● **Exercise aim**
Your answer should hold exactly the lines below from the line with "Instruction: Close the" through the line with "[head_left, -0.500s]", both included, and no pictures at all.
Segment Start: Information shown
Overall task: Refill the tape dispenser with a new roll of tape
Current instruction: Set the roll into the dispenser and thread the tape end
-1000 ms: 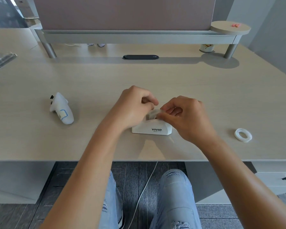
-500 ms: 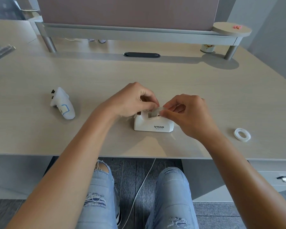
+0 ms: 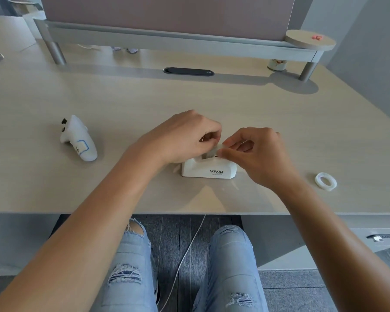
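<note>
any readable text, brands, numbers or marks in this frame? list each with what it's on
"VIVID": black capitals on the near side of the white tape dispenser.
Smaller line under "VIVID" on the dispenser: too small to read.
Blue outline mark on the white controller: a shape, not letters; a small mark beside it is illegible.
Print on the small cup under the shelf: a pattern, too blurred to read.
Nothing readable on the tape ring.

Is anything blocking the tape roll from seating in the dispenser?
Nothing visible does. Both hands, left hand and right hand, hold the tape roll directly over the dispenser; its cradle is mostly hidden.
</note>
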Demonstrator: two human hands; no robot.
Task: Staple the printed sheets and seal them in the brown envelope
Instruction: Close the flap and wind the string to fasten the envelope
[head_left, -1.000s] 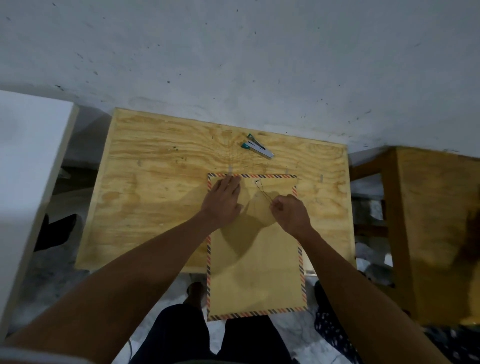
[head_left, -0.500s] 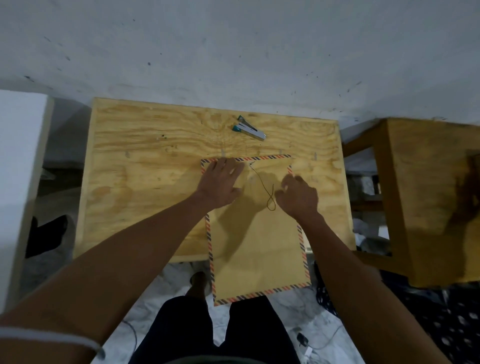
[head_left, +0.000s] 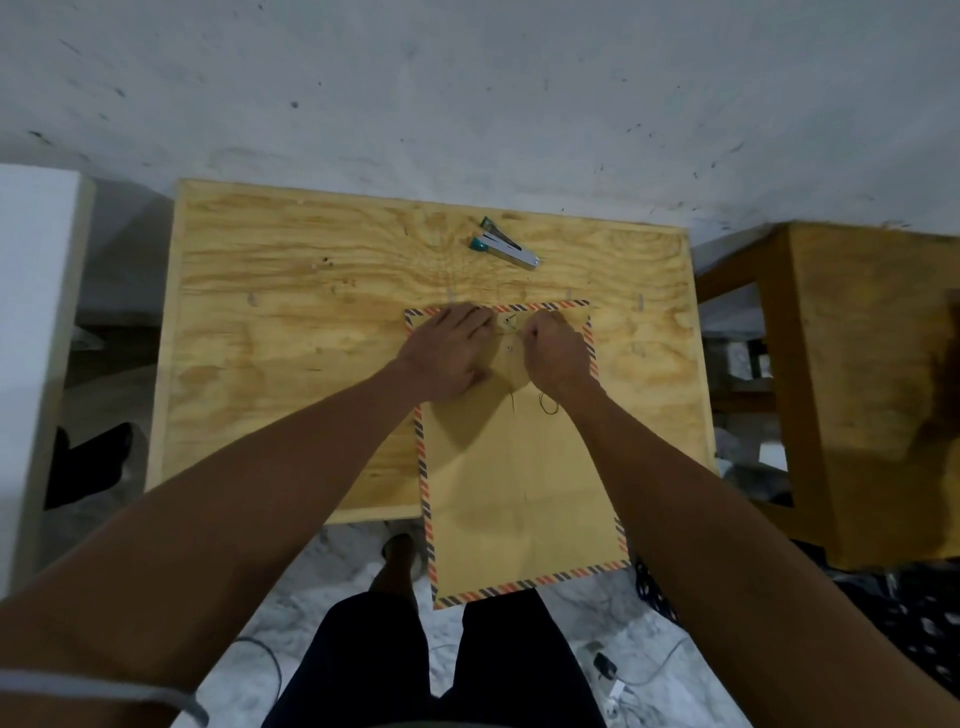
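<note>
- I see the plywood table (head_left: 291, 332) against a grey wall; a second wooden piece (head_left: 872, 395) stands to its right, clear of the work.
- The brown envelope (head_left: 519, 488) lies flat, flap end away from me, its near end overhanging the table edge. No printed sheets are visible, so I judge them stapled and already inside.
- The left hand (head_left: 449, 353) presses flat, fingers spread, on the flap.
- The right hand (head_left: 553, 356) is curled and appears to pinch the closure string (head_left: 548, 408) at the button; the fingertips are too small to confirm.
- The stapler (head_left: 506, 250) lies beyond the envelope, untouched.
- Remaining: wind the string to seal. Nothing obstructs.
</note>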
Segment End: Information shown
● **Finished exercise**
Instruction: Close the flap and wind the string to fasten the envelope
[head_left, -1.000s] 
[head_left, -0.500s] 

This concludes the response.